▶ _EXERCISE BRIEF_: Check every line of the data below for "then". Copy each one that has it.
Segment Start: RECORDS FOR PROCESSING
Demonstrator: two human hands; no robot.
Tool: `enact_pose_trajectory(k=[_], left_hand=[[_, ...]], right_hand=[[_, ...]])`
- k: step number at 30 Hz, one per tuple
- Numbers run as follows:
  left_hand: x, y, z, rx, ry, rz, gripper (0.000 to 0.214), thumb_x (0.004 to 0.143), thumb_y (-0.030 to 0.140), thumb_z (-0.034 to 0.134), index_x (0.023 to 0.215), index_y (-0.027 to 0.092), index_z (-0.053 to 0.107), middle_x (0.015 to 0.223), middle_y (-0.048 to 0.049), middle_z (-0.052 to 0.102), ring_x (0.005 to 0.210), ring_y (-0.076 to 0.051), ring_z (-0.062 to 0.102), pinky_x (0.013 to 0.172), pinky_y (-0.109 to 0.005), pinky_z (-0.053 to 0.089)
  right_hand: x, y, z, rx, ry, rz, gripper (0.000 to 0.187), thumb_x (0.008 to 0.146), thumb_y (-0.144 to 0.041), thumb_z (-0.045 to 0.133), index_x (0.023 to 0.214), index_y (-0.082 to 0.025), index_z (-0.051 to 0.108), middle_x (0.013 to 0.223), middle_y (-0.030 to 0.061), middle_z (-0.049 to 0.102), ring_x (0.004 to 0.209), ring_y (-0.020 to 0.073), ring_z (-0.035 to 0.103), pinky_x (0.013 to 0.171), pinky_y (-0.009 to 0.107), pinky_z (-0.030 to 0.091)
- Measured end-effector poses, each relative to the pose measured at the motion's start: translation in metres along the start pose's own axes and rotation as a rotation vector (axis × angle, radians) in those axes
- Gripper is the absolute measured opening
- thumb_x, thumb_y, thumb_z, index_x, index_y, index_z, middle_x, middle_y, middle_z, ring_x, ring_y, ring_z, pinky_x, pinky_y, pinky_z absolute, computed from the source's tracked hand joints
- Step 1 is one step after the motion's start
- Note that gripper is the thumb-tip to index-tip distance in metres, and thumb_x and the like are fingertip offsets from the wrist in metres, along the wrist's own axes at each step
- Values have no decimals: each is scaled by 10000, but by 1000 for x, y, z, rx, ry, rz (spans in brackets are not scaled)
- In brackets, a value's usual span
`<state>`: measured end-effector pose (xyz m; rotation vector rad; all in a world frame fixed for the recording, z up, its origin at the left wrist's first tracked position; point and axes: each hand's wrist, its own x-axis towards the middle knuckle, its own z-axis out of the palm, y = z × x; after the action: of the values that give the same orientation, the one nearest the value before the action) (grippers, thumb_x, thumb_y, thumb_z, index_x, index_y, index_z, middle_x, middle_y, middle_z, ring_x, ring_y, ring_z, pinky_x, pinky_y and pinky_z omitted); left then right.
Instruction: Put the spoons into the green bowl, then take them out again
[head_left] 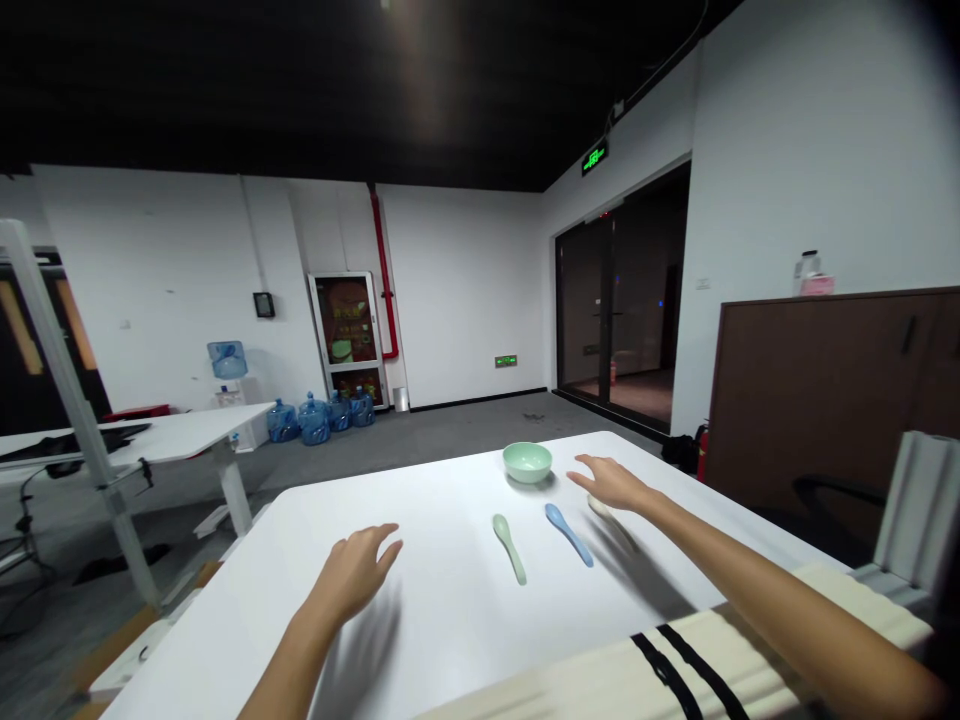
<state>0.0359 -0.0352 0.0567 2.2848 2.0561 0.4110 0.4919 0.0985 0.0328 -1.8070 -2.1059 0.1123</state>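
Note:
A light green bowl (527, 462) stands upright toward the far side of the white table (442, 620). In front of it lie a green spoon (510, 550) and a blue spoon (568, 534). A cream spoon (611, 521) lies farther right, partly hidden beneath my right hand and forearm. My right hand (611, 482) hovers just right of the bowl, fingers apart, holding nothing and not touching the bowl. Over the table's left part, my left hand (362, 565) hangs with thumb and fingers apart, holding nothing, some way left of the green spoon.
Cream cloth with black stripes (675, 670) is at the near edge. Another white table (187, 425) with dark cloth stands left, behind a metal post (75, 400). Blue water bottles (315, 420) stand on the floor. A brown cabinet (817, 390) is at right.

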Motion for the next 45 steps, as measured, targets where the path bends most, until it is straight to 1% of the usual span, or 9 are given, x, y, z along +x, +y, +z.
enact_pose_trajectory(k=[4,8,12,19,22,26,32,40,45], left_hand=[[2,-3,3,1,0,0,540,949,491,336,1327,217,606,1378,-84,630,1278,-287,574,1030,-419,453],[4,-5,6,13,3,8,542,946,500,338,1318,219,614,1366,-79,640,1260,-283,590,1018,-407,464],[3,-3,6,34,-4,4,545,953,494,325,1331,216,603,1372,-76,636,1261,-278,589,1017,-394,462],[3,-4,8,32,21,7,545,945,501,335,1317,216,614,1366,-76,641,1266,-282,587,1015,-401,468],[4,-6,9,32,42,6,543,935,520,348,1297,230,629,1345,-66,657,1258,-284,597,1001,-395,481],[6,-7,11,37,55,23,543,933,525,348,1290,233,634,1326,-65,670,1239,-280,611,1000,-391,483],[6,-7,10,51,34,13,557,938,509,329,1308,210,620,1347,-80,654,1251,-279,600,1008,-389,476],[4,-5,9,33,18,7,575,940,511,312,1323,197,606,1367,-89,638,1263,-287,587,1023,-416,467],[3,-3,8,34,20,4,572,934,518,321,1315,208,614,1358,-81,646,1254,-283,597,1016,-406,473]], right_hand=[[-13,17,11,-19,34,38,689,966,-577,364,1520,-168,379,1572,153,369,1435,308,351,1140,435,294],[-18,32,24,-51,15,92,678,981,-547,345,1548,-175,322,1591,178,318,1448,321,333,1129,483,306],[-19,36,27,-47,-1,86,694,972,-556,362,1550,-174,322,1581,177,341,1437,315,357,1130,457,312],[-25,24,21,-42,-15,67,704,959,-566,361,1537,-163,360,1564,173,374,1412,321,397,1122,464,335],[-26,23,19,-41,-15,64,702,958,-571,363,1530,-165,375,1552,168,398,1408,314,405,1124,451,337],[-25,28,21,-30,2,55,690,955,-573,371,1514,-170,405,1533,154,432,1398,316,418,1128,446,336],[-21,36,28,-13,35,39,675,954,-565,385,1496,-166,433,1512,146,465,1391,308,428,1137,428,325],[-18,42,31,28,27,31,687,947,-573,397,1496,-163,438,1512,130,470,1390,299,427,1146,415,317],[-19,42,31,40,21,17,699,942,-577,399,1496,-152,440,1504,124,482,1380,294,441,1149,404,321]])
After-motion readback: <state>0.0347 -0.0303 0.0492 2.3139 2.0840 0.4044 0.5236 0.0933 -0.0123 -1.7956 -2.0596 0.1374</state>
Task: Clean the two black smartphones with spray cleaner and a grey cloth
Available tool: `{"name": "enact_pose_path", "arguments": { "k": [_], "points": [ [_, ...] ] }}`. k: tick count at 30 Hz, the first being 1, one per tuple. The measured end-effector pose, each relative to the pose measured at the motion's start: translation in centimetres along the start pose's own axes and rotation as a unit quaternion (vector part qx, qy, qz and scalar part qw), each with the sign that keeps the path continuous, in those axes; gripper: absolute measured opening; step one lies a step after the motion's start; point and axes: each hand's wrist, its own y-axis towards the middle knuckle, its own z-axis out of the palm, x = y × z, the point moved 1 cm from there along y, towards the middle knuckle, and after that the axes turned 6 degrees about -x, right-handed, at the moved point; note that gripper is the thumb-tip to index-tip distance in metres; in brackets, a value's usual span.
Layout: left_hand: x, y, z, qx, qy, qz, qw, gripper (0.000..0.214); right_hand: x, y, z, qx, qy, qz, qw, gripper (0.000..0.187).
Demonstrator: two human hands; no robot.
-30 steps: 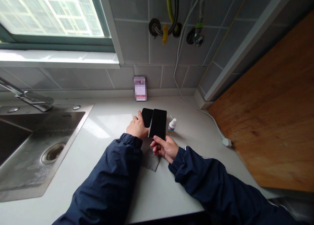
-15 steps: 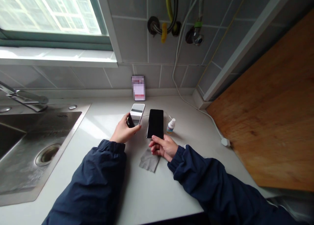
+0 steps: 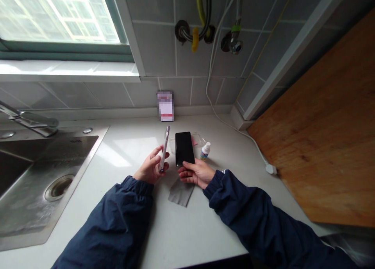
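L hand (image 3: 150, 169): pale smartphone (image 3: 164, 148) held edge-on, just left of black smartphone (image 3: 184, 148), fingers (image 3: 165, 155) pinching its long sides. R hand (image 3: 197, 173): fingers (image 3: 185, 171) pressed together, pinching black smartphone's lower edge, above desk (image 3: 175, 237).

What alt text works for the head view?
Over a white countertop, the left hand holds a silver-edged smartphone edge-on, while the right hand touches the lower edge of a black smartphone. A grey cloth lies below them; a small white bottle stands beside.
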Motion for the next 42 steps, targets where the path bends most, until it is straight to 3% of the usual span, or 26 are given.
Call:
{"name": "enact_pose_path", "arguments": {
  "k": [5, 12, 17, 22, 24, 28, 30, 42],
  "points": [
    [0.2, -0.4, -0.1, -0.026, -0.009, 0.028, 0.999, 0.084, -0.6, -0.5, 0.0, -0.027, 0.003, -0.032, 0.999, 0.035],
    [-0.2, -0.5, 0.6, 0.000, -0.059, -0.005, 0.998, 0.076, -0.7, -1.6, 0.5, -0.031, -0.012, -0.065, 0.997, 0.070],
    [0.1, -0.3, 1.1, -0.006, -0.050, 0.009, 0.999, 0.073, -0.6, -1.8, 0.5, -0.030, -0.004, -0.087, 0.996, 0.112],
    [0.5, -0.3, 1.3, 0.006, -0.030, 0.015, 0.999, 0.069, -1.3, -1.7, 0.5, -0.028, -0.017, -0.117, 0.993, 0.126],
    [0.5, -0.3, 1.3, 0.007, -0.029, 0.020, 0.999, 0.067, -1.8, -1.6, 0.4, -0.027, -0.063, -0.169, 0.983, 0.118],
    [0.5, -0.2, 1.3, 0.008, -0.020, 0.026, 0.999, 0.065, -2.2, -2.0, 0.3, -0.043, -0.141, -0.285, 0.947, 0.054],
    [0.6, -0.2, 1.4, 0.009, -0.016, 0.027, 0.999, 0.064, -2.1, -2.3, 0.2, -0.058, -0.150, -0.313, 0.936, 0.042],
    [1.0, 0.2, 1.3, 0.044, -0.032, 0.016, 0.998, 0.066, -1.7, -2.9, -0.6, -0.098, -0.192, -0.381, 0.899, 0.056]
  ]
}}
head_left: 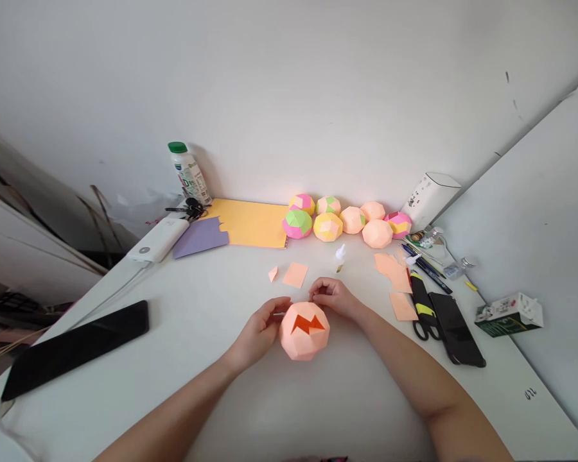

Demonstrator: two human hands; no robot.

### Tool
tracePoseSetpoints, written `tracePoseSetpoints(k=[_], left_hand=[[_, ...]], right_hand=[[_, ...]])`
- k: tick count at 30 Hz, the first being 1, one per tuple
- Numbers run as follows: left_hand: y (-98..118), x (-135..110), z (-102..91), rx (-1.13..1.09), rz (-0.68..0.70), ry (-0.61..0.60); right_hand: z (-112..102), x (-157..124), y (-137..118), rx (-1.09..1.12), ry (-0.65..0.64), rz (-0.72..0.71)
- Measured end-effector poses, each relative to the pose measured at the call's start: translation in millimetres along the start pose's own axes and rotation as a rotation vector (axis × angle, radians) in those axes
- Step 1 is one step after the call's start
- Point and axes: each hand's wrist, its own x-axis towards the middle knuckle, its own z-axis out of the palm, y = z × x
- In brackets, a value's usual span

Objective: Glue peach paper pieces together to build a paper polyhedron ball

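Note:
A peach faceted paper ball (304, 346) is low in the middle of the view, with a jagged opening in its upper side showing an orange inside. My left hand (260, 327) is closed at the ball's left side, thumb and fingers against it, the fingertips partly hidden. Behind the ball's upper right, my right hand (334, 298) has its fingers curled in a pinch; what they hold, if anything, I cannot make out. Just beyond the hands lie a peach paper square (295, 274), a small folded peach piece (273, 274) and a small white-tipped glue bottle (340, 253).
Several finished paper balls (328, 227) line the wall. Yellow card (255, 224), purple card (200, 239), a white power bank (158, 240) and a bottle (190, 170) stand left. Scissors (426, 328), a phone (457, 330), pens and peach scraps (403, 307) lie right.

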Motion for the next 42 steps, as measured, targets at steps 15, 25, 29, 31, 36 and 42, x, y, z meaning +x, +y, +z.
tracePoseSetpoints(k=[15, 25, 29, 31, 36, 42], left_hand=[[-30, 40, -31.4, 0.574, 0.392, 0.370], [-50, 56, -36.8, 0.924, 0.482, 0.257], [-52, 56, -37.2, 0.970, 0.524, 0.282], [-53, 55, -36.4, 0.986, 0.545, 0.283], [-53, 50, -30.0, 1.011, 0.596, 0.249], [-52, 45, -26.0, 1.010, 0.629, 0.217]], right_hand=[[0, 0, -2, -0.004, 0.001, 0.034], [2, -2, -7, -0.068, 0.013, 0.026], [1, -2, -3, -0.130, 0.047, -0.004], [1, -2, 0, -0.182, 0.071, -0.029], [4, 5, 3, -0.382, 0.249, -0.172], [-1, 18, 1, -0.646, 0.288, -0.227]])
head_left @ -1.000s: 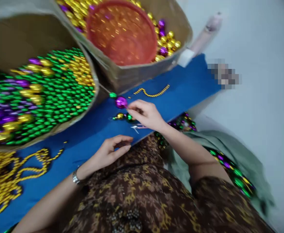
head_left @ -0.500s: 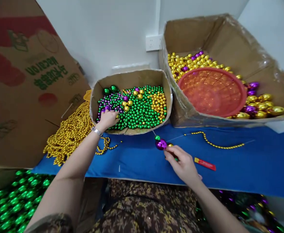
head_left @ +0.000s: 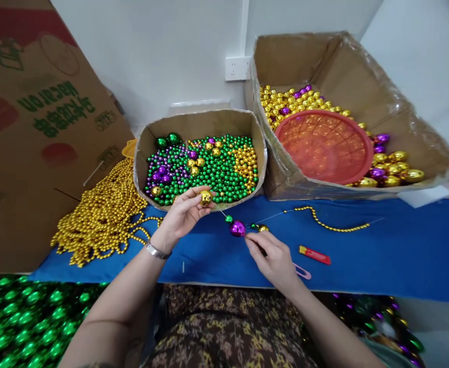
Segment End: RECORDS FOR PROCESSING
▶ _EXERCISE RESULT_:
`<state>`: measured end-effector pose (xyz m; rotation vector rad; all in a world frame fixed for the recording, z up, its origin at the left wrist's first tracked position; point and axes: each hand's wrist, its own x-axis towards the middle knuckle, its own z-axis out of the palm, y = z × x; after the action: of the values that give the same orientation, the one nearest the value before the action) (grippers, thumb_x, thumb_y, thumb_z, index_x, index_y, index_z, middle_x, middle_y, middle_z, ring_x, ring_y, ring_z, pinky_x, pinky_y and pinky_z omitted); left then right.
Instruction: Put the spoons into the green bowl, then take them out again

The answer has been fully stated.